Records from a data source
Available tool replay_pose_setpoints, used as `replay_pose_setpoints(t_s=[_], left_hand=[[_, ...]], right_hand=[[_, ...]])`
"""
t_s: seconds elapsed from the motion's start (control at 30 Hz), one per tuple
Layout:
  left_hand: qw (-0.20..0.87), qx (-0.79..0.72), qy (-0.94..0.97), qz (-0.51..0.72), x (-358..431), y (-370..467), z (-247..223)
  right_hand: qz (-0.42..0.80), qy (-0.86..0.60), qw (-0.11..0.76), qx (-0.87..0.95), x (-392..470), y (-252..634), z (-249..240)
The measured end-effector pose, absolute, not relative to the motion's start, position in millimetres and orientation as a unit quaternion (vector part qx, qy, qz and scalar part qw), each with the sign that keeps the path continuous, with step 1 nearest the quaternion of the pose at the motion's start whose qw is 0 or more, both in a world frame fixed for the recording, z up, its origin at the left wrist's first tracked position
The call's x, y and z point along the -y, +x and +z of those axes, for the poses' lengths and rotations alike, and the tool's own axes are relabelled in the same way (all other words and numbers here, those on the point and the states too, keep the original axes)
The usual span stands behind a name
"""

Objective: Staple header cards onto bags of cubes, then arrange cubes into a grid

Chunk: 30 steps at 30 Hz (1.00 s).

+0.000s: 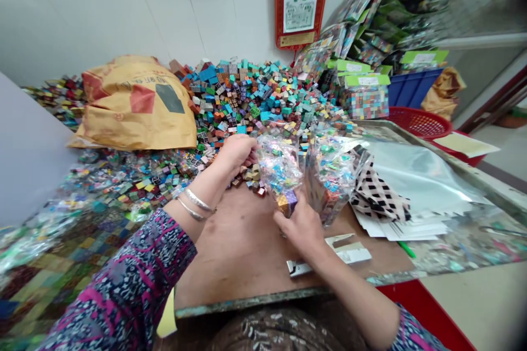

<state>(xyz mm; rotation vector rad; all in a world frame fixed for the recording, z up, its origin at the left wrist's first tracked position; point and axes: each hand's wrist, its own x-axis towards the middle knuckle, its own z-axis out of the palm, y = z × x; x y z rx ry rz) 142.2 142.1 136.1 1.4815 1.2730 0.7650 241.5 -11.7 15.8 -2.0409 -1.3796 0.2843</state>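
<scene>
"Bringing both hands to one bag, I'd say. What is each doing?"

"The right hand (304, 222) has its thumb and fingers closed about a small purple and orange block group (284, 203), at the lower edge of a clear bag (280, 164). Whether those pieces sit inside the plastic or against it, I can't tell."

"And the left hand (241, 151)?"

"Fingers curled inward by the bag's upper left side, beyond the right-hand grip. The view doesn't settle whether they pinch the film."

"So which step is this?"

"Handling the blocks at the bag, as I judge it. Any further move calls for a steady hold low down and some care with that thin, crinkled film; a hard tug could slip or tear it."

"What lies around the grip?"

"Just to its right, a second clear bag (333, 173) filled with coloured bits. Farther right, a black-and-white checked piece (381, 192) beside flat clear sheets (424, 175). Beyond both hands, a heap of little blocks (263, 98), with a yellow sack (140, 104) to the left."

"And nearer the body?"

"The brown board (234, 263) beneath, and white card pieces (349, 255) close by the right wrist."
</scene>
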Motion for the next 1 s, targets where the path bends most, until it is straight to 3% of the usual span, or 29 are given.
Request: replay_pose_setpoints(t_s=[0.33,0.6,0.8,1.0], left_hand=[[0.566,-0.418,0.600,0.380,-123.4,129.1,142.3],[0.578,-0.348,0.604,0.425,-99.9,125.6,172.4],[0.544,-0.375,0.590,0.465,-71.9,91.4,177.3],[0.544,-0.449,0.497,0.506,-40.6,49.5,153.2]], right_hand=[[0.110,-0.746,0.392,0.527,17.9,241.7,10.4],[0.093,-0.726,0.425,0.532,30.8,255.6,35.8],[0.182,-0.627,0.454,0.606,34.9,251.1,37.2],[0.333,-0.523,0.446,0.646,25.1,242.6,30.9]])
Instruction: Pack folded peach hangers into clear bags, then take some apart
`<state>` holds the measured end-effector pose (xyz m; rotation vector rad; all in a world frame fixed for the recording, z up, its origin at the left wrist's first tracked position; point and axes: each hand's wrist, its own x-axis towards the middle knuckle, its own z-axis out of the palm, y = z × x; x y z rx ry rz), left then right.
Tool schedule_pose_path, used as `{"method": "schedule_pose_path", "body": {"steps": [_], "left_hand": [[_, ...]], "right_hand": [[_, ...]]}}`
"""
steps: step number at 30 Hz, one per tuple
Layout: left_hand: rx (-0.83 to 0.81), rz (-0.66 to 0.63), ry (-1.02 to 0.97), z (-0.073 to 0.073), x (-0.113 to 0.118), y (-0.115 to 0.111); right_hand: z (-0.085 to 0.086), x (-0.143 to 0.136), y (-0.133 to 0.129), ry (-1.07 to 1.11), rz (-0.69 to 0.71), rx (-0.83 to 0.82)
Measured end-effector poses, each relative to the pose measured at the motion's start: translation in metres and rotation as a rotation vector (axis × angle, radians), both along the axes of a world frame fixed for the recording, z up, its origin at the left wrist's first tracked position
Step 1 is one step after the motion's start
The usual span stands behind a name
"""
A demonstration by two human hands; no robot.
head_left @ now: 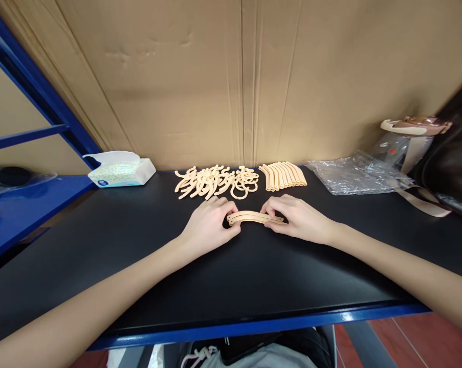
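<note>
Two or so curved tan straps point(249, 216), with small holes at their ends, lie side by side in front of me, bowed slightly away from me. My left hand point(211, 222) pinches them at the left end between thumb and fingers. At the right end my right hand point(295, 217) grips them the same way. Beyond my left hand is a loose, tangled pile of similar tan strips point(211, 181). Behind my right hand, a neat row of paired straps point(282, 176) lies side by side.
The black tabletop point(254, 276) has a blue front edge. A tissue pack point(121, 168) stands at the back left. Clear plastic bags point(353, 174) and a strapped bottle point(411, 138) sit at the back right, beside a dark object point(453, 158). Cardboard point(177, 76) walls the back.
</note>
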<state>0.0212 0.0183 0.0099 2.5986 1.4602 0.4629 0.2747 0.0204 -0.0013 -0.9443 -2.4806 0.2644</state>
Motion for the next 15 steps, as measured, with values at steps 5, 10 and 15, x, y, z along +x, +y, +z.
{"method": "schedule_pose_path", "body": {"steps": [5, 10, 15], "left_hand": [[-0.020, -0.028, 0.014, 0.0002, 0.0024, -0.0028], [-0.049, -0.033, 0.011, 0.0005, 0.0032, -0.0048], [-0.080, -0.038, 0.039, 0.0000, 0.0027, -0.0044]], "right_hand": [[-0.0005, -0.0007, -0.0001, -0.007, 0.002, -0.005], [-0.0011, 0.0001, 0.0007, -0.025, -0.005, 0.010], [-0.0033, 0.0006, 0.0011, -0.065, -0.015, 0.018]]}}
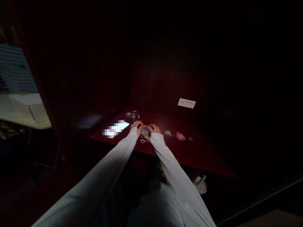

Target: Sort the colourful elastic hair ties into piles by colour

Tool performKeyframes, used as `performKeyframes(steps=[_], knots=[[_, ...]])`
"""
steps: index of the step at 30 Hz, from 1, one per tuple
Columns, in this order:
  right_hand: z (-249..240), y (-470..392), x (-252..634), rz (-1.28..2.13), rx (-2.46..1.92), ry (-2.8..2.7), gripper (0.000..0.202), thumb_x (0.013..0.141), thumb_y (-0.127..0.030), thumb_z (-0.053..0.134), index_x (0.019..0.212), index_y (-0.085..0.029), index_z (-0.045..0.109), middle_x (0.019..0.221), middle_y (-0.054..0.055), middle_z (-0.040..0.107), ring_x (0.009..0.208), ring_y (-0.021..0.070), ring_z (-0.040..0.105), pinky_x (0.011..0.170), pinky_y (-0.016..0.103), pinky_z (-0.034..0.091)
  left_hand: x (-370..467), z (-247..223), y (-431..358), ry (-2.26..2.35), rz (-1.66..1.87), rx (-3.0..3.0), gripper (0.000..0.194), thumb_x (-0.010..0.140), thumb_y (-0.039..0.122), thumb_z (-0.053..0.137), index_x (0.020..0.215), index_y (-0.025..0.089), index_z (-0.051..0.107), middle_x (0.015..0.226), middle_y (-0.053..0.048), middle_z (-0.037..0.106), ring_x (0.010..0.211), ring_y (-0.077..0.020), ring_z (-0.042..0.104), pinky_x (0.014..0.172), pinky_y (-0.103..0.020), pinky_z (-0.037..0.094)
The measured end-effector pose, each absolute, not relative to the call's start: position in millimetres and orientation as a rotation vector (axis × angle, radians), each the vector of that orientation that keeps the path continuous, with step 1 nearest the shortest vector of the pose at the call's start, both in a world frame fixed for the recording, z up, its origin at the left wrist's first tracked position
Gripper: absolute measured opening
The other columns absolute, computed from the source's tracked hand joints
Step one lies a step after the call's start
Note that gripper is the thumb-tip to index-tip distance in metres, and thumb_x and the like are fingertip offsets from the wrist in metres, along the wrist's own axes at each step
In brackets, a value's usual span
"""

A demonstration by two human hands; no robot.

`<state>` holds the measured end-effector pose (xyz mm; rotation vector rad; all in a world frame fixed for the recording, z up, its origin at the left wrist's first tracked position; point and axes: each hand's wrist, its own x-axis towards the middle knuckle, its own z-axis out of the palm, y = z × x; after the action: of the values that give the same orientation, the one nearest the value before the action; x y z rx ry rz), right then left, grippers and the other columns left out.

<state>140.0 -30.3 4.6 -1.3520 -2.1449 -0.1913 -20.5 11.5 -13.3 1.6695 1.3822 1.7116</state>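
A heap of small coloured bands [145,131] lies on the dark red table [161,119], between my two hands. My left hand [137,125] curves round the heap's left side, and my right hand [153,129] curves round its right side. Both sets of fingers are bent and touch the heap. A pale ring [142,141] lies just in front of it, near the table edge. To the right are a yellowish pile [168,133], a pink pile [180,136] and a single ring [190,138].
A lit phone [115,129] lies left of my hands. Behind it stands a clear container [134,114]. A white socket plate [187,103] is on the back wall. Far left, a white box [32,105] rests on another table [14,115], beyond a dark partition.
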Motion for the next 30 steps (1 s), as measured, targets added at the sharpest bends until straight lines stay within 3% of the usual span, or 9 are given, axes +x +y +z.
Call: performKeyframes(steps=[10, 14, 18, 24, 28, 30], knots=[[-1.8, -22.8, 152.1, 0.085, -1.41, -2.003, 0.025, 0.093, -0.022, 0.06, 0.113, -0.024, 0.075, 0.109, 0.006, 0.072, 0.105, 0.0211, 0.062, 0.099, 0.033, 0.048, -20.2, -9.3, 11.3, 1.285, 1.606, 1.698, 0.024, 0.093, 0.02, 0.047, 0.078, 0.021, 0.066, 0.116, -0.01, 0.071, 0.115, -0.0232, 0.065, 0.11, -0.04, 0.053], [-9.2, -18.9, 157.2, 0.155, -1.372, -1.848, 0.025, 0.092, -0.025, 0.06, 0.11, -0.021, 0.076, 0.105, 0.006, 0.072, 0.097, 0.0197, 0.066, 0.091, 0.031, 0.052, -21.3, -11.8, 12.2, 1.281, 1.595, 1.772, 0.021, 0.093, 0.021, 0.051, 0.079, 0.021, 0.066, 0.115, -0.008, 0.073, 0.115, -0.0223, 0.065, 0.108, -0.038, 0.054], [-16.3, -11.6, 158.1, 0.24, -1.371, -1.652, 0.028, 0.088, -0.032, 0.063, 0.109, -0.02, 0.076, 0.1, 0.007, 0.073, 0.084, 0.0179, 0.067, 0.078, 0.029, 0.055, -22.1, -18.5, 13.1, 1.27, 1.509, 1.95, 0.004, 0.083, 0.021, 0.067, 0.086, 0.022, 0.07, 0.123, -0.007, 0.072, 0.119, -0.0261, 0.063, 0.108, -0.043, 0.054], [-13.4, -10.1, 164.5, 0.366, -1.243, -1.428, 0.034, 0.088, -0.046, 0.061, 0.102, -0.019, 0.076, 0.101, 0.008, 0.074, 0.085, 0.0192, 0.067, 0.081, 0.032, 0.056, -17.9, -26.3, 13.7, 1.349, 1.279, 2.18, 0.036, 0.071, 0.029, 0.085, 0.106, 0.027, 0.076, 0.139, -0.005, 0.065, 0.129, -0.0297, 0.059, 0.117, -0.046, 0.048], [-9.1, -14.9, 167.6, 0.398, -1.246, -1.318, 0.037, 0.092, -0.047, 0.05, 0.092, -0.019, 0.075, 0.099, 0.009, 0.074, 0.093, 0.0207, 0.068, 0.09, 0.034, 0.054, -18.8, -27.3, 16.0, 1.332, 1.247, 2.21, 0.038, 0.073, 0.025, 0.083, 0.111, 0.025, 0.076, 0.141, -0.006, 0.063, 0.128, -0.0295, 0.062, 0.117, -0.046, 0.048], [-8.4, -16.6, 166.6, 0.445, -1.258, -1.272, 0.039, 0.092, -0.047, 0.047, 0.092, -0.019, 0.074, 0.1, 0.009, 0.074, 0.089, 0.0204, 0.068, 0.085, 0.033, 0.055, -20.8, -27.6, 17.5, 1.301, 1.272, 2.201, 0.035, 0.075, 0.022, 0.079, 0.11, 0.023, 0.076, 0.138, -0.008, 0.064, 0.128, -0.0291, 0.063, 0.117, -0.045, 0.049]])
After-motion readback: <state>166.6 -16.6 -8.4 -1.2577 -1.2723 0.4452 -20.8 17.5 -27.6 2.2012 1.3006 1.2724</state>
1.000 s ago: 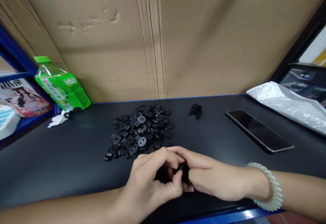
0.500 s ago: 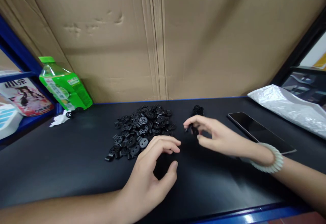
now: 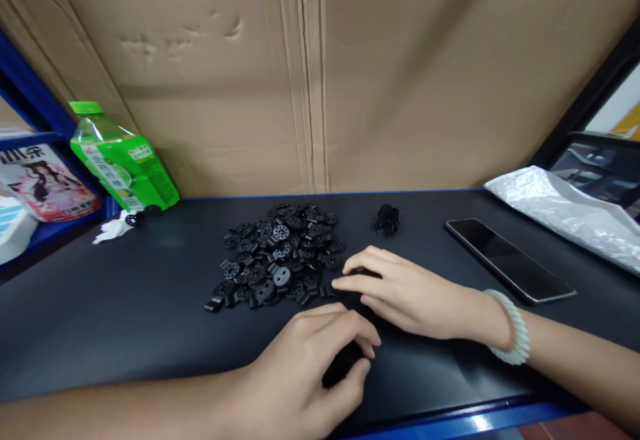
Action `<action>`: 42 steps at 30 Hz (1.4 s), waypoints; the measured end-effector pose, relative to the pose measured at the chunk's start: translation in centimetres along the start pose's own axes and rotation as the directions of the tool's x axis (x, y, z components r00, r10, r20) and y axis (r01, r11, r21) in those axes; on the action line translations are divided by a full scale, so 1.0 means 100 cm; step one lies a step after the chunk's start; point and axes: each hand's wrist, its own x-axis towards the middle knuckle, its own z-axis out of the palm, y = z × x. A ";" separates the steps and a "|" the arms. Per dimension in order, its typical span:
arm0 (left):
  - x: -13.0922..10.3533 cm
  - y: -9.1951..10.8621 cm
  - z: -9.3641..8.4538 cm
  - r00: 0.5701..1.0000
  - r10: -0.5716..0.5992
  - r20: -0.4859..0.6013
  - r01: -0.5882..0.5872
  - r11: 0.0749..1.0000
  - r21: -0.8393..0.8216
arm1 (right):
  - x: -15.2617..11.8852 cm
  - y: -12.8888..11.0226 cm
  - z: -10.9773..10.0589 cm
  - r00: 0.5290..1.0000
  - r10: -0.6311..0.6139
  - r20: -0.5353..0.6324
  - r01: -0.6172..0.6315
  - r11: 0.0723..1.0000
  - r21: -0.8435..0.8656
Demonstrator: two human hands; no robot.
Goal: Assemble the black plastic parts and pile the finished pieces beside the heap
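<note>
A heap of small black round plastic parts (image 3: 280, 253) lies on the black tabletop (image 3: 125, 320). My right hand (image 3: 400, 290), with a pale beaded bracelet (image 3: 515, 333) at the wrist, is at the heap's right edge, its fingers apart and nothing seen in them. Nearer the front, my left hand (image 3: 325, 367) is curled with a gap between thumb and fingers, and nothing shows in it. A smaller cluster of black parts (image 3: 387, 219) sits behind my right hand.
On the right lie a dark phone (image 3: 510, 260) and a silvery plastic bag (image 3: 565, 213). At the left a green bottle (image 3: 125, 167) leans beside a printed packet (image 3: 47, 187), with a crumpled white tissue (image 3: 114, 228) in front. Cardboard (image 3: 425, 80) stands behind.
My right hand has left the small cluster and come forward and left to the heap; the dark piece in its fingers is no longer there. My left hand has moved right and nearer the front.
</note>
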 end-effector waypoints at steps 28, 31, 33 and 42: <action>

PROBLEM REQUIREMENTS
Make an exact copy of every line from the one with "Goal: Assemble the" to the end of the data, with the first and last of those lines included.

ANSWER SECTION
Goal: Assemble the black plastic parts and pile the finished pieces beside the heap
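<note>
A heap of small black round plastic parts (image 3: 280, 253) lies on the black tabletop (image 3: 125, 320). My right hand (image 3: 400, 290), with a pale beaded bracelet (image 3: 515, 333) at the wrist, is at the heap's right edge, its fingers apart and nothing seen in them. Nearer the front, my left hand (image 3: 325, 367) is curled with a gap between thumb and fingers, and nothing shows in it. A smaller cluster of black parts (image 3: 387, 219) sits behind my right hand.
On the right lie a dark phone (image 3: 510, 260) and a silvery plastic bag (image 3: 565, 213). At the left a green bottle (image 3: 125, 167) leans beside a printed packet (image 3: 47, 187), with a crumpled white tissue (image 3: 114, 228) in front. Cardboard (image 3: 425, 80) stands behind.
My right hand has left the small cluster and come forward and left to the heap; the dark piece in its fingers is no longer there. My left hand has moved right and nearer the front.
</note>
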 end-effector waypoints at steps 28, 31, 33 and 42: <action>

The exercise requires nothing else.